Notes: The track listing below applies to the German version of Killers. The Japanese version adds "Shandi" and "Escape From The Island", while the Australian one adds "Talk To Me". The songs "I'm A Legend Tonight" and "Nowhere To Run" are currently available on the Gold compilation. A different mix of "Nowhere To Run" can be found on the 2001 Kiss box set.

Track Listing:

1. I'm A Legend Tonight *
2. Down On Your Knees *
3. Cold Gin
4. Love Gun
5. Shout It Out Loud (single version)
6. Sure Know Something
7. Nowhere To Run *
8. Partners In Crime *
9. Detroit Rock City
10. God Of Thunder
11. I Was Made For Loving You (single version)
12. Rock And Roll All Nite (live)

* -- newly recorded for Killers



After his 1982 departure from Kiss, original guitarist Ace Frehley formed a band called Frehley's Comet. This talented heavy metal quartet also consisted of journeyman drummer Anton Fig (best known as a member of Paul Shaffer's band on David Letterman's talk shows), guitarist/vocalist Tod Howarth (who has since worked as a touring keyboardist for Cheap Trick), and bassist John Regan.

The five-song EP Live + 1 contains four live tracks recorded in Chicago in September of 1987, and one studio outtake from the 1987 album Frehley's Comet. Ace and his bandmates perform the Kiss song "Rocket Ride" and songs from both of Ace's previous non-Kiss releases. Frehley's flashy guitar heroics are satisfactorily displayed throughout. Fig's drum solo on "Breakout" is equally impressive. Howarth does well with his lead vocal turns on "Breakout" and "Something Moved". The studio track "Words Are Not Enough" is as good as anything on the album from which it was excluded. Good stuff.

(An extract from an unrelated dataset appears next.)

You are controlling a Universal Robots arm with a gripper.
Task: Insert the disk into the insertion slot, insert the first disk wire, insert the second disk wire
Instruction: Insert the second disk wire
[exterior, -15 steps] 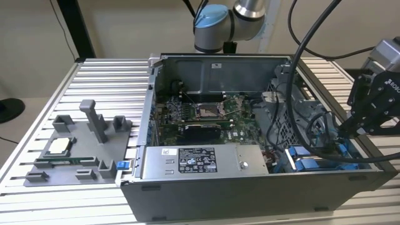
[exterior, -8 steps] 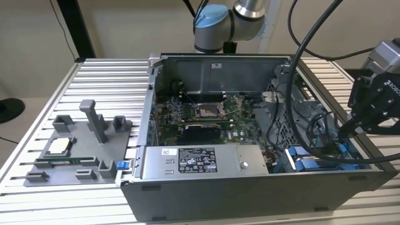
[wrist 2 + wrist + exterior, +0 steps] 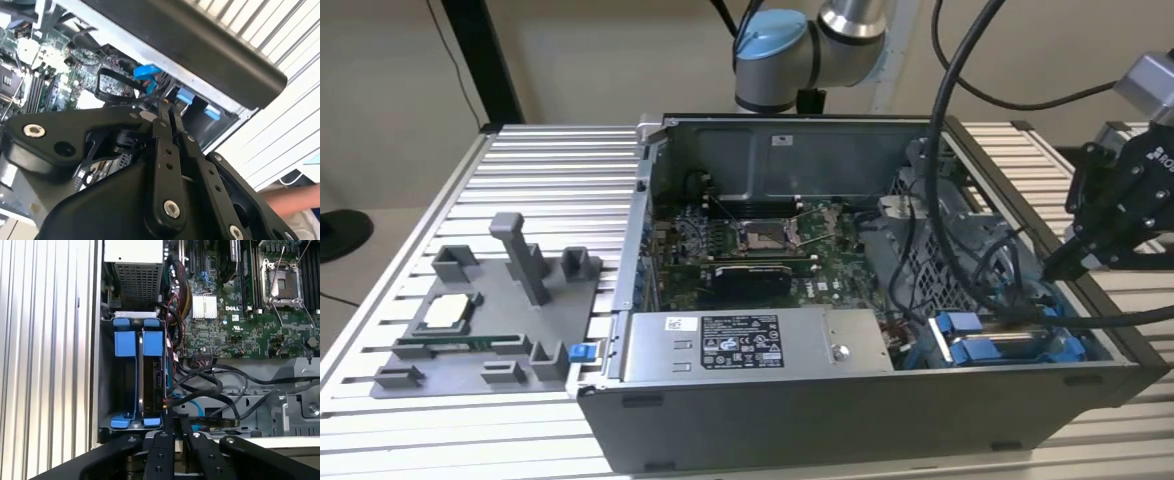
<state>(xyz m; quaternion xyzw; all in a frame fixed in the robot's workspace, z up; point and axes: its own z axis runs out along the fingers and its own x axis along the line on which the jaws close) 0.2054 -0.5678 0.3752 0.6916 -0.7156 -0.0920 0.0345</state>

(Note: Live + 1 was reissued by the Wounded Bird label in January 2010, as part of a 2-on-1 CD with the Second Sighting album).

Track Listing:

1. Rip-It-Out
2. Breakout
3. Something Moved
4. Rocket Ride
5. Words Are Not Enough



Second Sighting, the second and final studio album from the Frehley's Comet band, played to diminishing returns. Anton Fig was replaced by former Eric Clapton drummer Jamie Oldaker. The songs that Frehley wrote and sang are the better ones, especially "Insane" and "Dancin' With Danger". But Ace made the mistake of allowing Tod Howarth to do fully half of the singing and songwriting. Although Howarth had far more vocal range than Frehley, his pop-metal style was much too trite. This is especially true of Howarth's keyboard-laden ballad "It's Over Now", which belongs on someone else's album. When Frehley and Howarth attempt a vocal duet on "Loser in a Fight", their styles don't mesh very well. Frehley's guitar work delivers the goods as always, but Second Sighting isn't likely to make anyone wish for a third Comet sighting.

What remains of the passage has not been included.